Les Animaux Fantastiques
Tome 1
Le Pacte de Sang


Chapitre dix-neuf

  Lorsqu'Aysha entendit la voix d'Albus lui demander d'entrer, elle sentit immédiatement que quelque chose n'allait pas. Elle ouvrit la porte lentement et vint s'asseoir face au professeur sans un mot.

  — Aysha, finit par murmurer Dumbledore.

  — Ai-je raison de penser que la discussion que vous avez eue avec April vous a quelque peu... perturbé ?

  — Je crois que je ne peux répondre par la négative.

  — Cela ne m'étonne plus. Je crois connaître suffisamment April pour savoir qu'elle peut plonger sans difficulté et sans scrupule n'importe qui dans un trouble sans source précise.

  — C'est bien l'une des choses qui la définie.

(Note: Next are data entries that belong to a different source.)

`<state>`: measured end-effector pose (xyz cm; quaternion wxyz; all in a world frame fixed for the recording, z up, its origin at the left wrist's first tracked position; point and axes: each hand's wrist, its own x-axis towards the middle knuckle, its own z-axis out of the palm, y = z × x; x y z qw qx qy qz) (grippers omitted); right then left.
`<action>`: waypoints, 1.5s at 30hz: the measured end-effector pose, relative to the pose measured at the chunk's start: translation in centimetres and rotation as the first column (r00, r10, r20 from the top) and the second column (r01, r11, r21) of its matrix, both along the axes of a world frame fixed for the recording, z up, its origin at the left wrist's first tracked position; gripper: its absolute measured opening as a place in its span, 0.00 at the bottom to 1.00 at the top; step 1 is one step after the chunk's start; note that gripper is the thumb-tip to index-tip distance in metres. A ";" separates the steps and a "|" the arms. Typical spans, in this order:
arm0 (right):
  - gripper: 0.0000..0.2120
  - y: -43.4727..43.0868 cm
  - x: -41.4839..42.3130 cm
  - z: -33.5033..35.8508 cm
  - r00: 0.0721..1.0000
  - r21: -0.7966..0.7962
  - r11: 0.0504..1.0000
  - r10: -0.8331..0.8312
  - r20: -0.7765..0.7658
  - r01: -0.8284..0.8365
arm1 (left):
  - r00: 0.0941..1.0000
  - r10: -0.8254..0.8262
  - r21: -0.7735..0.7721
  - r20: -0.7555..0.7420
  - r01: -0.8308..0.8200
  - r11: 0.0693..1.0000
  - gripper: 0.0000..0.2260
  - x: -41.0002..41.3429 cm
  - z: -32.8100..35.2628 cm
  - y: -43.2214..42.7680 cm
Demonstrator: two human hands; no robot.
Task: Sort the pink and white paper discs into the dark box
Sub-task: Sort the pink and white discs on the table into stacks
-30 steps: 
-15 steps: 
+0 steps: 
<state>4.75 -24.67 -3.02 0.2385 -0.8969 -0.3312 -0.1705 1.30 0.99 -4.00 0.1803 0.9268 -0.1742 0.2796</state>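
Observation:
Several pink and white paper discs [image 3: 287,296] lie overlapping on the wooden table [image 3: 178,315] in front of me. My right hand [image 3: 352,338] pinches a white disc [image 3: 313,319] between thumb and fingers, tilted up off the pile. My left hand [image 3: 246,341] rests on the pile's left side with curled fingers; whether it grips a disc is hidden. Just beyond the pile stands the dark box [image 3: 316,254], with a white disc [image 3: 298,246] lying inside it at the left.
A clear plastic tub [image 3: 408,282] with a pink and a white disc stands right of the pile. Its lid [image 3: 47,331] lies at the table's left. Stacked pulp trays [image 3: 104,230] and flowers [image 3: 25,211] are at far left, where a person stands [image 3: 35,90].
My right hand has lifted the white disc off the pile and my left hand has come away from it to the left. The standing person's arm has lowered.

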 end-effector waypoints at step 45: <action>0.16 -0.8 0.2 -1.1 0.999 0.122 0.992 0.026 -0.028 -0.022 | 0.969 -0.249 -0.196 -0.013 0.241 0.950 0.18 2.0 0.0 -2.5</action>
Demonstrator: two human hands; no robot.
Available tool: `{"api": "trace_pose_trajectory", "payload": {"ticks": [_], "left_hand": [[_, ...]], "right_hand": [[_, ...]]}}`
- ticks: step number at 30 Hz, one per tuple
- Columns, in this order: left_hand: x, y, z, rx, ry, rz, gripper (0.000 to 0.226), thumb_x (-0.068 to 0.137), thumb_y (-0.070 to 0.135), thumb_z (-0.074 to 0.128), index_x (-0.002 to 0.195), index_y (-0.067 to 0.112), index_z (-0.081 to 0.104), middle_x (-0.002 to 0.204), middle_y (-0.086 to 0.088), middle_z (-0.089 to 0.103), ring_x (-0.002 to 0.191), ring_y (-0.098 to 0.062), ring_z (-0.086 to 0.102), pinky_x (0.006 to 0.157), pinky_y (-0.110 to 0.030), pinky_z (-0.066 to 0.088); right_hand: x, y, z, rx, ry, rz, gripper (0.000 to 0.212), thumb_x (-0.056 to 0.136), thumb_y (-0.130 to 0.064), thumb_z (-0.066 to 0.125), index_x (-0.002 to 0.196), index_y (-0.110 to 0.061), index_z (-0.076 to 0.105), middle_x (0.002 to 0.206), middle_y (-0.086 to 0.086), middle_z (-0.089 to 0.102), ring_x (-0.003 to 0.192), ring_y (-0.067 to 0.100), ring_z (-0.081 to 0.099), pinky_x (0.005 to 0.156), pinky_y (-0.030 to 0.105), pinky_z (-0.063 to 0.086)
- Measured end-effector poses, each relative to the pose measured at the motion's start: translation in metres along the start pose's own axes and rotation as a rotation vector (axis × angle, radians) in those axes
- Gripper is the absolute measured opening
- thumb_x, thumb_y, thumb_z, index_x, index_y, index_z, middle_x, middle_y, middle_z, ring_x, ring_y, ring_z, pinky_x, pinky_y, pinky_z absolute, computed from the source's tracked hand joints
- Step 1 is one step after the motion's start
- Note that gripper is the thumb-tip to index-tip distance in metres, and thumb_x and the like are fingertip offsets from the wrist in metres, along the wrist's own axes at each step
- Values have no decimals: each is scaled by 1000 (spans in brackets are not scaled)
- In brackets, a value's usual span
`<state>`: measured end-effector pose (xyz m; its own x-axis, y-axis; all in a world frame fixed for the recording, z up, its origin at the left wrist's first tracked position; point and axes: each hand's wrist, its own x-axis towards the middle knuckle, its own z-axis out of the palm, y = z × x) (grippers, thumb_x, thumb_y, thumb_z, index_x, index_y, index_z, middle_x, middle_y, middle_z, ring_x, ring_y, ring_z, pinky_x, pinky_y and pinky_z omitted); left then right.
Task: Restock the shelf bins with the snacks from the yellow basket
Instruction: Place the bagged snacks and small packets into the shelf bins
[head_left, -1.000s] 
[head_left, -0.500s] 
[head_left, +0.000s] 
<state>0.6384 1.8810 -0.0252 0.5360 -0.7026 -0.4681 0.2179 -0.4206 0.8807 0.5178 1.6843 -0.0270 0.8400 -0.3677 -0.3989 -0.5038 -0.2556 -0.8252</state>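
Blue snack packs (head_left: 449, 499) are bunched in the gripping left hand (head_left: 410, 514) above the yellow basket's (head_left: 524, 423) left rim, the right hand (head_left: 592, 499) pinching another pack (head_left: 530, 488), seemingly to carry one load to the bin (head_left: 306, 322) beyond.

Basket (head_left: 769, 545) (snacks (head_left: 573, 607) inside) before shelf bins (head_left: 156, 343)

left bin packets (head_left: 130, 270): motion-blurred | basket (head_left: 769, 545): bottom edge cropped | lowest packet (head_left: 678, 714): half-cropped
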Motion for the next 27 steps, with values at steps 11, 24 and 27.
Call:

Elle a un réel talent pour rendre le certain incertain.

  Ils s'échangèrent un sourire, à la fois complice et compatissant, et Aysha demanda :

  — Je doute que vous nous ayiez convoquées, car vous nous soupçonnez de ne pas être fidèles à votre cause.

  — Tu fais toujours preuve d'une grande perspicacité.

  — Ravie de l'entendre. Je suppose que vous avez prévu de vous assurer que je vais bien, ce qui est inutile. Emy et moi n'étions pas proches et Dean... Le qualifier d'ami serait déjà de trop.

  — Et Leta ?

  Aysha ouvrit la bouche pour répondre mais aucun son n'en sortit.

  — Je me doutais bien que la mention de notre défunte amie aurait cet effet, admit le professeur.

  — Je ne souffre aucunement de sa mort, répliqua finalement l'Auror. Et si vous trouvez cela étrange, pensez-vous qu'il est possible de perdre quelque chose que l'on a plus ?

  Face à l'air d'incompréhension de son interlocuteur, elle s'expliqua :

  — J'ai perdu Leta longtemps avant sa mort. Mon deuil avait été fait avant même qu'elle ne cède au trépas.

  — La question me paraît donc évidente, répondit Albus.

  — La question ? Quelle question ?

  — As-tu réellement fait ton deuil ?

  L'Occlumens ne sut quoi dire. Elle fixa le professeur, cherchant ses mots. Mais rien ne venait. Tout ce qu'elle ressentait, c'était une colère - une haine - envers celle qui fut son amie. Cette haine qu'elle s'était infligée à elle-même pour ne pas l'infliger à autrui. Elle avait appris à haïr avant de savoir parler. Et, il était vrai que ressentir tant de haine envers les autres l'avait poussée à se détester elle-même. Elle avait haï des amis. Elle avait haï Albus. Elle avait haï Leta. Elle avait haï - non -, elle haïssait Thésée. Elle savait que cela finirait par la consumer complètement.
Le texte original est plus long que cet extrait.